Two-week treatment with the selective serotonin reuptake inhibitor citalopram reduces contextual anxiety but not cued fear in healthy volunteers: a fear-potentiated startle study.
Author(s): Grillon C, Chavis C, Covington MF, Pine DS
Affiliation(s): Mood and Anxiety Disorders Program, National Institute of Mental Health, National Institutes of Health, Bethesda, MD 20892-2670, USA. Christian.email@example.com
Publication date & source: 2009-03, Neuropsychopharmacology., 34(4):964-71. Epub 2008 Sep 17.
Publication type: Randomized Controlled Trial; Research Support, N.I.H., Intramural
Chronic treatment with selective serotonin reuptake inhibitors (SSRIs) alleviates both anxiety symptoms and associated physiologic disturbances in anxious patients. However, limited research considers the degree to which chronic SSRI treatment influences anxiety in healthy individuals. This study examined the effect of 2-week citalopram treatment on two threat responses: short- and long-duration-potentiated startle. Prior work suggests that these two responses provide neurally and functionally distinct models of fear and anxiety, respectively, in rodents. Healthy volunteers (n=53) received either placebo or citalopram (20 mg per day) for 2 weeks under double-blind conditions. They were each tested twice, before and after treatment. Participants were exposed to three conditions, including one in which predictable aversive shocks were signaled by a cue, a second in which unpredictable shocks were anticipated, and a third in which no shocks were administered. Aversive states were indexed by acoustic startle.

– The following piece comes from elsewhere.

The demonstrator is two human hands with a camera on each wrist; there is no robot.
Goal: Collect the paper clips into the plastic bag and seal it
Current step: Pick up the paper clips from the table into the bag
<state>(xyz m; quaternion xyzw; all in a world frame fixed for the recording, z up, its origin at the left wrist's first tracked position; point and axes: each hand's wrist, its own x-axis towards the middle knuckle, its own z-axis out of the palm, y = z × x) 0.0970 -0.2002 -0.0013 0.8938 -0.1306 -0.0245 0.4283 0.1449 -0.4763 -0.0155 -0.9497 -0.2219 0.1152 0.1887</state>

Phasic fear-potentiated startle to the threat cue, as well as sustained startle potentiation to the experimental context in the predictable and unpredictable conditions, were investigated. Citalopram affected neither baseline startle nor short-duration fear-potentiated startle to discrete threat cues. However, citalopram reduced long-duration startle potentiation in the predictable conditions. These results are consistent with the hypothesis that short- and long-duration aversive states are mediated by distinct neural systems. They suggest that citalopram alleviates symptoms of anticipatory anxiety, not fear, by acting on mechanisms underlying long-duration aversive states.